The 6-1 ruling by the state Court of Appeals confirmed that the voting expansion law, approved by the Legislature last year, is constitutional. The lawsuit, part of a broader GOP effort to tighten voting rules following the 2020 election, was spearheaded by U.S. Rep. Elise Stefanik.

Challengers contended that the state constitution requires most voters to cast their ballots in person. However, Chief Judge Rowan Wilson, writing for the majority, stated that although the issue was “difficult” and unprecedented for the high court, there is no such constitutional mandate.

The ruling ensures that millions of New Yorkers will have the option to vote by mail in the November 5 election, a change from the previous system where only a small portion of voters could do so. This shift follows a series of rule changes initiated in 2020 during the COVID-19 pandemic, The Associated Press reported.

Republicans blasted the ruling. “New York’s court system is so corrupt and disgraceful that today’s ruling has essentially declared that for over 150 years, New York’s elected officials, voters, and judges misunderstood their own state’s Constitution, and that in-person voting was never required outside the current legal absentee process,” Stefanik said in a statement.

Democrats, not surprisingly, praised the ruling, including Gov. Kathy Hochul and state Attorney General Letitia James.

“Generations of Americans fought to secure and protect the right to vote, and we have a responsibility to continue removing the barriers that persist today that prevent far too many people from exercising that right,” Hochul said.

Prior to the 2018 presidential election, New Yorkers could only vote by absentee ballot under specific circumstances, such as military service, travel abroad, or illness. However, in the spring of 2020, then-Gov. Andrew Cuomo issued an executive order allowing mail-in ballots to reduce the risk of COVID-19 spread at indoor polling sites.

In the 2020 presidential election, over 1.5 million New Yorkers used absentee ballots, with a noticeable trend of Democrats more frequently choosing mail-in voting compared to Republicans.
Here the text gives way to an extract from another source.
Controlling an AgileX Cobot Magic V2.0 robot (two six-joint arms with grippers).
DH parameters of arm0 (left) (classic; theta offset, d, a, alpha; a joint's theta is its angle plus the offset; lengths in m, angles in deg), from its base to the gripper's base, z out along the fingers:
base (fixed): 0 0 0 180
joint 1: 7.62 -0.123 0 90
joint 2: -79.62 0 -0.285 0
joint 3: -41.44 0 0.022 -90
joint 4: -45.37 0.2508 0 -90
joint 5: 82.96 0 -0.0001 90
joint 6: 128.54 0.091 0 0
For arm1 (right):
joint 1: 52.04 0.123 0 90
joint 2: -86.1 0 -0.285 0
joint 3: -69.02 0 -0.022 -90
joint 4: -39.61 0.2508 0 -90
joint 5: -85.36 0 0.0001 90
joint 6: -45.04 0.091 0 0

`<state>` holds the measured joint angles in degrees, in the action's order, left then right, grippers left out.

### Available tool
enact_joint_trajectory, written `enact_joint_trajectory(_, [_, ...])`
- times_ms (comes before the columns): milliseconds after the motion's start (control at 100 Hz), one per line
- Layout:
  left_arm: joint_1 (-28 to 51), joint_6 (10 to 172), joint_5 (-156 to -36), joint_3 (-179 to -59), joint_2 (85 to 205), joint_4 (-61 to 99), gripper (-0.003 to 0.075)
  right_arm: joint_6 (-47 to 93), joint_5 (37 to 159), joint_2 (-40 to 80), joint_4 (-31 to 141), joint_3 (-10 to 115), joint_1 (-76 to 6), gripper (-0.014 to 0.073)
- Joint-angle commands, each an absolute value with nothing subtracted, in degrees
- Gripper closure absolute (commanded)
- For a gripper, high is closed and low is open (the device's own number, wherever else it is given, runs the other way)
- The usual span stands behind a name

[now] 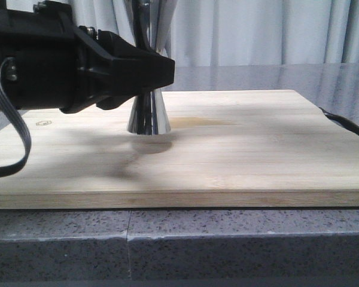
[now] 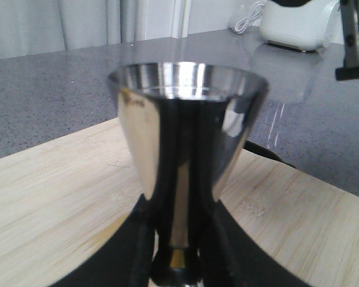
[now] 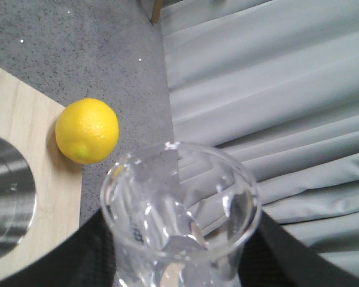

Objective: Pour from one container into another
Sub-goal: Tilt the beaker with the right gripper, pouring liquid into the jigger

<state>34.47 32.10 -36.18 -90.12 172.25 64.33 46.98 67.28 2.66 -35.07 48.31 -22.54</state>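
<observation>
No label can be read: small dark print on the beaker [image 3: 179,209] is blurred. The jigger [image 2: 185,161] stands upright on the wooden board [image 1: 239,149], gripped at its narrow waist by the left gripper [image 2: 176,263]. The beaker is held in the closed right gripper [image 3: 173,263], above the board's edge, beside the jigger's open mouth. A lemon [image 3: 87,130] rests at the board's edge. In the front view, the jigger's waist is hidden by the left gripper.
</observation>
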Motion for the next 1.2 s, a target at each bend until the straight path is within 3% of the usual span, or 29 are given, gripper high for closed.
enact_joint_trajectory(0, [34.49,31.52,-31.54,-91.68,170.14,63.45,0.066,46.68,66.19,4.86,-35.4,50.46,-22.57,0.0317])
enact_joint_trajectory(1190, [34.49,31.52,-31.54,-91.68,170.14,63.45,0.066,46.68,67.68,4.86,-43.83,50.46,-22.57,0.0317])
Democrats led efforts to make mail-in voting a permanent option in New York via a 2021 constitutional amendment. However, the proposal was defeated following a conservative campaign warning of potential voter fraud and concerns about delays in election result reporting due to the lengthy absentee ballot counting process.
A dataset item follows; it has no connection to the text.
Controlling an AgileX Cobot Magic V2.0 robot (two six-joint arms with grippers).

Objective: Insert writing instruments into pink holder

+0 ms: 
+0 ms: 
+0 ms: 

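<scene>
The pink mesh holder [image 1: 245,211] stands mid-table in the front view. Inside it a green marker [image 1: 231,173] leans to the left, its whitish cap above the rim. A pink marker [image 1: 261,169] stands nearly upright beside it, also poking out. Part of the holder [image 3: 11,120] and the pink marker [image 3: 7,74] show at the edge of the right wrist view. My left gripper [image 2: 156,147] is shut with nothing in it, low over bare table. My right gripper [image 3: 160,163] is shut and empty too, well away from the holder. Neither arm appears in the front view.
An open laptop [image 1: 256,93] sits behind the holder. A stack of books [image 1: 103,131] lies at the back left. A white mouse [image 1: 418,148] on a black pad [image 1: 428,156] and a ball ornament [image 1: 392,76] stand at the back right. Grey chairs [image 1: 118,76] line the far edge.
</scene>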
Lawmakers subsequently revised the state’s voting rules without amending the constitution by implementing the Early Mail Voter Act, which took effect in January.

In his majority opinion, Wilson expressed that it was “troubling” that state lawmakers moved forward with legislation to expand mail-in voting so soon after the proposed constitutional amendment had failed.
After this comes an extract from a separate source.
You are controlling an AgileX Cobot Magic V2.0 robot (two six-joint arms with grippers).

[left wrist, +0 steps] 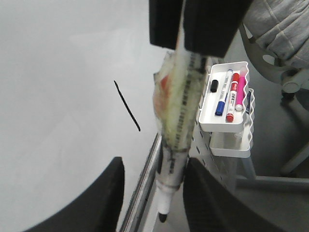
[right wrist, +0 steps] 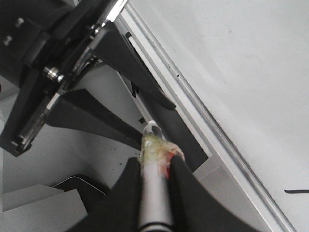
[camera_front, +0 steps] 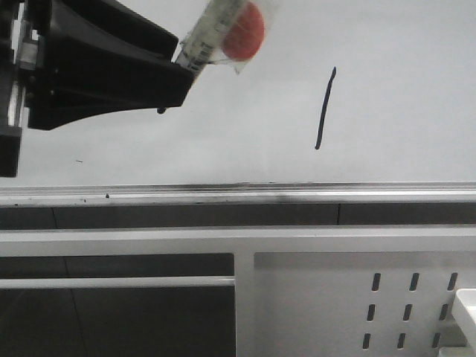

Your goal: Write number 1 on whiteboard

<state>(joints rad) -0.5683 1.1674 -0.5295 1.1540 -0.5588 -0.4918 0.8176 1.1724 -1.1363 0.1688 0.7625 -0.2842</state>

“The voters considered the proposition and voted against it. Having lost the question before the voters, the legislature then decided that no constitutional amendment was required and passed the Act,” Wilson wrote. “Upholding the Act in these circumstances may be seen by some as disregarding the will of those who voted in 2021.”

“But our role,” he wrote, “is to determine what our Constitution requires, even when the resulting analysis leads to a conclusion that appears, or is, unpopular.”

The court’s majority noted that it reviewed versions of the state constitution dating back to 1777 and found no explicit language mandating in-person voting. However, Wilson remarked that lawmakers and leaders have frequently operated under the assumption that such a requirement exists.

In the lone dissent, Judge Michael Garcia wrote that the state constitution had been understood for more than 200 years to limit absentee voting to people unable to appear at the polls in person, the AP noted. “The ‘no excuse’ universal mail voting legislation violates that constitutional limitation,” he wrote.

In addition, the Democrat-led state legislature’s decision to change the law after the proposed constitutional amendment failed essentially told voters, “We never needed you anyway.” He added that the court has “both the power and the duty to remedy what happened here, and our failure to do so diminishes us and nullifies the will of the People.”